Activity:
Transcribe the data below verbatim from the line with "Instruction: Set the" to the line with "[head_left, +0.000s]". Include both of those lines.

Given entries section start

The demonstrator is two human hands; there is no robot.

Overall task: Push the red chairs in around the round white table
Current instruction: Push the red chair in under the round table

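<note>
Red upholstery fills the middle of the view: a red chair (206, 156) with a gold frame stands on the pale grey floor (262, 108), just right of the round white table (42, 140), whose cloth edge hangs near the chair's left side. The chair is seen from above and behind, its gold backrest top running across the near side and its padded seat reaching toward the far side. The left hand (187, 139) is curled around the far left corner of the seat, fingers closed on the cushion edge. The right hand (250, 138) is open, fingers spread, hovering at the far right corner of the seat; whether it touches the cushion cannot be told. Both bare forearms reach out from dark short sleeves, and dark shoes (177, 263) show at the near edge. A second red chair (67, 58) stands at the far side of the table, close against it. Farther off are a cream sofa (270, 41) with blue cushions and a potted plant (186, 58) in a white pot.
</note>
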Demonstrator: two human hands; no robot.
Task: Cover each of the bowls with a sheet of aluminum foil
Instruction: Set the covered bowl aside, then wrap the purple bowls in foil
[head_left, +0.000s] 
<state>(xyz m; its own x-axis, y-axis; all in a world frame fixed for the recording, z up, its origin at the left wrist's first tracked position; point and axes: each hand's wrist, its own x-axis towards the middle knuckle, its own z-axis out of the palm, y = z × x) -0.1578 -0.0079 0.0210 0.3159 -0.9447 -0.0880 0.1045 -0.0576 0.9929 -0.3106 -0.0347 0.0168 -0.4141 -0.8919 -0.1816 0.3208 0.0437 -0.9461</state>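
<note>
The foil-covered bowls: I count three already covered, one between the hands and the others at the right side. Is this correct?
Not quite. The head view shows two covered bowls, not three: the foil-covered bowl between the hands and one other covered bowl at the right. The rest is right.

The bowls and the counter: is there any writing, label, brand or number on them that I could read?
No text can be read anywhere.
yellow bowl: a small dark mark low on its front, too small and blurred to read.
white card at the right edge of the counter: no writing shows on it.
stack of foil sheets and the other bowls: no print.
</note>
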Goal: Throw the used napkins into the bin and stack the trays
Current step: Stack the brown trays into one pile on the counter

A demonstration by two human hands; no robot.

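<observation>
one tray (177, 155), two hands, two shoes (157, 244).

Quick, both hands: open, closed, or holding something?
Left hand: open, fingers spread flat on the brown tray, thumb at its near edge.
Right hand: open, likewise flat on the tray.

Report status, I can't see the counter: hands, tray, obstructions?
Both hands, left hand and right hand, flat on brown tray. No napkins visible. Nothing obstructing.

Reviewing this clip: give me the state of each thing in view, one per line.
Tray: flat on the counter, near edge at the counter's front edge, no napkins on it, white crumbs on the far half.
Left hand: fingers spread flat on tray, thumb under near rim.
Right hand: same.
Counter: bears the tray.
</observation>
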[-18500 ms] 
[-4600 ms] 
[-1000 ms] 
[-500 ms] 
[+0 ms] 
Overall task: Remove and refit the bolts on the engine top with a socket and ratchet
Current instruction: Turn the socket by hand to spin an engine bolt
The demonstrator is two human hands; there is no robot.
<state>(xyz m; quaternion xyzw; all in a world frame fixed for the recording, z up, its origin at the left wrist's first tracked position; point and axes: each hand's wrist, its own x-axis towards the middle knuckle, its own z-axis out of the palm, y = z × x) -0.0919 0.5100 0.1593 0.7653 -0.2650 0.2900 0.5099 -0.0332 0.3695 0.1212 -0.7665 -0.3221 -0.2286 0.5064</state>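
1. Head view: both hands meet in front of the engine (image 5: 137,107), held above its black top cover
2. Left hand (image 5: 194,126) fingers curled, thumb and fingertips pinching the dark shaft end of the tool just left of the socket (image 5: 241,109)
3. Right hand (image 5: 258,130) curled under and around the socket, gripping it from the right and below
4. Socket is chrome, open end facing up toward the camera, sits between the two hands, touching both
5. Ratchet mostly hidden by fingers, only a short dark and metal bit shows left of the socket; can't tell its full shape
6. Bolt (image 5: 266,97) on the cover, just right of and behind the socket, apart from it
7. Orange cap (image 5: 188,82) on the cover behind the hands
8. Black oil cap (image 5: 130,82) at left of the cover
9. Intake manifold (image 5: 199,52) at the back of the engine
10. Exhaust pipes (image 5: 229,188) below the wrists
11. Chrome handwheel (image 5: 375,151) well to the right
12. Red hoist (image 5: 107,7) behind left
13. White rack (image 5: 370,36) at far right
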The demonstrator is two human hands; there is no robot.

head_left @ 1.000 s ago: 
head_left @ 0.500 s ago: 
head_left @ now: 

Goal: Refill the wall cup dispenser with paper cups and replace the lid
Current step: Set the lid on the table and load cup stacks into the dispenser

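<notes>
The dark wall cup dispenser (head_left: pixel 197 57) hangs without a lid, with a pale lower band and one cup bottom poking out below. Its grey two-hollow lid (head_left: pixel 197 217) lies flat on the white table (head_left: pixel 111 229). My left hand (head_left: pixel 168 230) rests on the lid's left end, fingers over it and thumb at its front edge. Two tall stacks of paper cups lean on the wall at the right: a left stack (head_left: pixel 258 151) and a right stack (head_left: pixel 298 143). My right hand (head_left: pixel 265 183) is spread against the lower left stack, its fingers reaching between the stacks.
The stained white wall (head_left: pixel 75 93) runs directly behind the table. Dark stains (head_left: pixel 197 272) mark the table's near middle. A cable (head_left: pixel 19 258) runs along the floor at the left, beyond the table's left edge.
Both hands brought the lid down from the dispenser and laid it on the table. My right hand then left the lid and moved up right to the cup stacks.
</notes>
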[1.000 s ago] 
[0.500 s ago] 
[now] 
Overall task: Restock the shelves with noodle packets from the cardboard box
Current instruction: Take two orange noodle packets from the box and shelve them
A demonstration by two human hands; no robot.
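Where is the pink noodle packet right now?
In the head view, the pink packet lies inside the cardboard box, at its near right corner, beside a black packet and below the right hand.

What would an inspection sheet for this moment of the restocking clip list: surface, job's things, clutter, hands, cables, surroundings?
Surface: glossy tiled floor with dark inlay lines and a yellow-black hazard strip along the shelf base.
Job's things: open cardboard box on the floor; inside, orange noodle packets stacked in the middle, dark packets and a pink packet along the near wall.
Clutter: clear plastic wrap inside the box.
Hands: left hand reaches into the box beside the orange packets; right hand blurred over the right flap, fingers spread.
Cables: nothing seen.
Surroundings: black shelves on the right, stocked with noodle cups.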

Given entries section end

Answer to this task:
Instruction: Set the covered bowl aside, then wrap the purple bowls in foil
[head_left, +0.000s] 

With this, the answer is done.